WORK TASK — I would like you to transcribe all of the data exactly.

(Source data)
::::
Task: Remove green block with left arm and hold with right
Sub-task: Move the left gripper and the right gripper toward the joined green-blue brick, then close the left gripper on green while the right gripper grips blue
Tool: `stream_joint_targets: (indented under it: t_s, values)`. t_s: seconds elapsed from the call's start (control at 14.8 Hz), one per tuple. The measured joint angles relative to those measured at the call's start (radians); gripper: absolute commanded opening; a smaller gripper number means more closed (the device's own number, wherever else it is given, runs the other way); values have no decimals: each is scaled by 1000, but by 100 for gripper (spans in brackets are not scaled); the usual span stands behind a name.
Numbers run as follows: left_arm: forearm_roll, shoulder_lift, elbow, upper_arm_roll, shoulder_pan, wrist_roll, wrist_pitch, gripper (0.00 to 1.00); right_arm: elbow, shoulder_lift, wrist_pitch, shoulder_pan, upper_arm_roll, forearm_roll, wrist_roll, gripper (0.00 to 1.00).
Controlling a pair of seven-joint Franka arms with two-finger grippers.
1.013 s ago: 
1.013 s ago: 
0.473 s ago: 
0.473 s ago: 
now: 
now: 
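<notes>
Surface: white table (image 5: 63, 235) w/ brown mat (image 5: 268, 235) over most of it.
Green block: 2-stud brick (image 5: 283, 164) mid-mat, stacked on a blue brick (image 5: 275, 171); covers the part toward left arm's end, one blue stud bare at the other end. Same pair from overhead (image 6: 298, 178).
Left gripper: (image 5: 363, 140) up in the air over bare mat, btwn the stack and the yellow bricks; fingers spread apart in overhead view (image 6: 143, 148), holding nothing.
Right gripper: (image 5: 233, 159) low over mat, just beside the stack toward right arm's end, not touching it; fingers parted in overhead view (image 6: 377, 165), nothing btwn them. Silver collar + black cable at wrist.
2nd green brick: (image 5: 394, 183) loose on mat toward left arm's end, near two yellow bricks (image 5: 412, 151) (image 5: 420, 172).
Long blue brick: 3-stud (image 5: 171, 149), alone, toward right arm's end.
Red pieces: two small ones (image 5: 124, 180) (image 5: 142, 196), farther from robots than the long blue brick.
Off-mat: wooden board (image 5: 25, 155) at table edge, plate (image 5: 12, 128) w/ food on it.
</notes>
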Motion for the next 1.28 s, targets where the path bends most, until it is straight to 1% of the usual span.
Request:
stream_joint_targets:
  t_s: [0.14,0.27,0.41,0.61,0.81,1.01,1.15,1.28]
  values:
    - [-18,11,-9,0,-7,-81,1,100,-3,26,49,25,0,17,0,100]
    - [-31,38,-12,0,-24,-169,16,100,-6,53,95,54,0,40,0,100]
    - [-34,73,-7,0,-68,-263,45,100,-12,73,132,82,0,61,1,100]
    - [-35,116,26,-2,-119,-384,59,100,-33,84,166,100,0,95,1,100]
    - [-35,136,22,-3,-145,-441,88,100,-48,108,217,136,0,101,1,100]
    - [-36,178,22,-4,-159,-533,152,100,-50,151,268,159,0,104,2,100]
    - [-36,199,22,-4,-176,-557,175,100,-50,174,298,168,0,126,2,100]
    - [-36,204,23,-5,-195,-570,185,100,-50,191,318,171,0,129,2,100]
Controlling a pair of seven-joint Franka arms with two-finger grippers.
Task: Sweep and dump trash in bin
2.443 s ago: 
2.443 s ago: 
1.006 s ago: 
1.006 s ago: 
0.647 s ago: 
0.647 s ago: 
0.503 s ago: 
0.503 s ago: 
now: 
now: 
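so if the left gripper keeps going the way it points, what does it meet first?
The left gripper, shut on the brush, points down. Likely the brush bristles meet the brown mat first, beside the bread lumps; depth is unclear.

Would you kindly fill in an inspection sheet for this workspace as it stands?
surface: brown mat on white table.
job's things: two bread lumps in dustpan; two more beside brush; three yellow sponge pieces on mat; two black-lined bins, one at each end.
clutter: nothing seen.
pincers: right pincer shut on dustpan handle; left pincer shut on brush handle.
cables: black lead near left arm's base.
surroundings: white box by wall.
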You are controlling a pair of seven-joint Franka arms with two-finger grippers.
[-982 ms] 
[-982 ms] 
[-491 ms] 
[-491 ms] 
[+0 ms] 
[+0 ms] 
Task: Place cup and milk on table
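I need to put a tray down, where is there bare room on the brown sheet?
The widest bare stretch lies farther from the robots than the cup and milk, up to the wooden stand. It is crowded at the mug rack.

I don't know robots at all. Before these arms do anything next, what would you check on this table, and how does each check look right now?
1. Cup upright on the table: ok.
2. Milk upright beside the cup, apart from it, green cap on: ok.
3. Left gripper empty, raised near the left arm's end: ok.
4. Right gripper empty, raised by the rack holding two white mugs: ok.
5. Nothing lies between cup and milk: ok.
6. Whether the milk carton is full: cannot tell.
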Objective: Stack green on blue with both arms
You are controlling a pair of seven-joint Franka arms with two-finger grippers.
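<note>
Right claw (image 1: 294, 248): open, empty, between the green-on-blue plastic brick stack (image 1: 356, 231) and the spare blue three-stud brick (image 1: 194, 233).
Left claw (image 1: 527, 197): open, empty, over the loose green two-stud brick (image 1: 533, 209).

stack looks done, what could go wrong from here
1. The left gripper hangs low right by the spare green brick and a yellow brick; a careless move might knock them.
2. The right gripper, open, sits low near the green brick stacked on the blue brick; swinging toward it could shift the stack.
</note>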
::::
EXPECTED ANSWER —
Task: Remove green block with left arm and hold with right
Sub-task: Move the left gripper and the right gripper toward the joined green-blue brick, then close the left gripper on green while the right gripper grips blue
Tool: `stream_joint_targets: (indented under it: t_s, values)`. t_s: seconds elapsed from the call's start (control at 14.8 Hz), one per tuple. The measured joint angles relative to those measured at the call's start (radians); gripper: absolute commanded opening; a smaller gripper number means more closed (the device's own number, wherever else it is given, runs the other way); values have no decimals: each is scaled by 1000, but by 100 for gripper (spans in brackets are not scaled); the usual span stands behind a name.
Numbers run as follows: left_arm: forearm_roll, shoulder_lift, elbow, upper_arm_roll, shoulder_pan, wrist_roll, wrist_pitch, gripper (0.00 to 1.00); right_arm: elbow, shoulder_lift, wrist_pitch, shoulder_pan, upper_arm_roll, forearm_roll, wrist_roll, gripper (0.00 to 1.00).
Controlling a pair of seven-joint Franka arms with two-finger grippers.
1.013 s ago: 
1.013 s ago: 
0.473 s ago: 
0.473 s ago: 
now: 
now: 
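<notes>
Surface: white table (image 5: 63, 235) w/ brown mat (image 5: 268, 235) over most of it.
Green block: 2-stud brick (image 5: 283, 164) mid-mat, stacked on a blue brick (image 5: 275, 171); covers the part toward left arm's end, one blue stud bare at the other end. Same pair from overhead (image 6: 298, 178).
Left gripper: (image 5: 363, 140) up in the air over bare mat, btwn the stack and the yellow bricks; fingers spread apart in overhead view (image 6: 143, 148), holding nothing.
Right gripper: (image 5: 233, 159) low over mat, just beside the stack toward right arm's end, not touching it; fingers parted in overhead view (image 6: 377, 165), nothing btwn them. Silver collar + black cable at wrist.
2nd green brick: (image 5: 394, 183) loose on mat toward left arm's end, near two yellow bricks (image 5: 412, 151) (image 5: 420, 172).
Long blue brick: 3-stud (image 5: 171, 149), alone, toward right arm's end.
Red pieces: two small ones (image 5: 124, 180) (image 5: 142, 196), farther from robots than the long blue brick.
Off-mat: wooden board (image 5: 25, 155) at table edge, plate (image 5: 12, 128) w/ food on it.
</notes>
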Motion for the next 1.28 s, targets where the path bends most, until it is straight to 1% of the usual span.
Request:
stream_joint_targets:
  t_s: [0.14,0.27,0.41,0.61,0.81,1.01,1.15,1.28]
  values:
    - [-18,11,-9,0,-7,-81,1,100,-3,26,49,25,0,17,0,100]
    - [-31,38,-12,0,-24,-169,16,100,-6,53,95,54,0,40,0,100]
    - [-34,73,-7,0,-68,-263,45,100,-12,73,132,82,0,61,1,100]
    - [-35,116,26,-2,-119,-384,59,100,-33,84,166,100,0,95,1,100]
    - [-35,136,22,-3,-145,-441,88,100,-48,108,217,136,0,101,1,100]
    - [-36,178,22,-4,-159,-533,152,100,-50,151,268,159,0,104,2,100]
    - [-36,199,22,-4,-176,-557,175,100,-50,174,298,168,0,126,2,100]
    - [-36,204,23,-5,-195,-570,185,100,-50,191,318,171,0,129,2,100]
Controlling a pair of seven-joint Franka arms with two-finger grippers.
Task: Sweep and dump trash in bin
2.443 s ago: 
2.443 s ago: 
1.006 s ago: 
1.006 s ago: 
0.647 s ago: 
0.647 s ago: 
0.503 s ago: 
0.503 s ago: 
now: 
now: 
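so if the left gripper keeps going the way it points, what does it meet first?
The left gripper, shut on the brush, points down. Likely the brush bristles meet the brown mat first, beside the bread lumps; depth is unclear.

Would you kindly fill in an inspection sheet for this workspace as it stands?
surface: brown mat on white table.
job's things: two bread lumps in dustpan; two more beside brush; three yellow sponge pieces on mat; two black-lined bins, one at each end.
clutter: nothing seen.
pincers: right pincer shut on dustpan handle; left pincer shut on brush handle.
cables: black lead near left arm's base.
surroundings: white box by wall.
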You are controlling a pair of seven-joint Franka arms with two-finger grippers.
[-982 ms] 
[-982 ms] 
[-491 ms] 
[-491 ms] 
[+0 ms] 
[+0 ms] 
Task: Place cup and milk on table
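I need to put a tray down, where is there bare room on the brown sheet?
The widest bare stretch lies farther from the robots than the cup and milk, up to the wooden stand. It is crowded at the mug rack.

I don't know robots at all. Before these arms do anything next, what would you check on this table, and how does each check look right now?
1. Cup upright on the table: ok.
2. Milk upright beside the cup, apart from it, green cap on: ok.
3. Left gripper empty, raised near the left arm's end: ok.
4. Right gripper empty, raised by the rack holding two white mugs: ok.
5. Nothing lies between cup and milk: ok.
6. Whether the milk carton is full: cannot tell.
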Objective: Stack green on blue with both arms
You are controlling a pair of seven-joint Franka arms with two-finger grippers.
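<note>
Right claw (image 1: 294, 248): open, empty, between the green-on-blue plastic brick stack (image 1: 356, 231) and the spare blue three-stud brick (image 1: 194, 233).
Left claw (image 1: 527, 197): open, empty, over the loose green two-stud brick (image 1: 533, 209).

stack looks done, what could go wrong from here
1. The left gripper hangs low right by the spare green brick and a yellow brick; a careless move might knock them.
2. The right gripper, open, sits low near the green brick stacked on the blue brick; swinging toward it could shift the stack.
</note>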

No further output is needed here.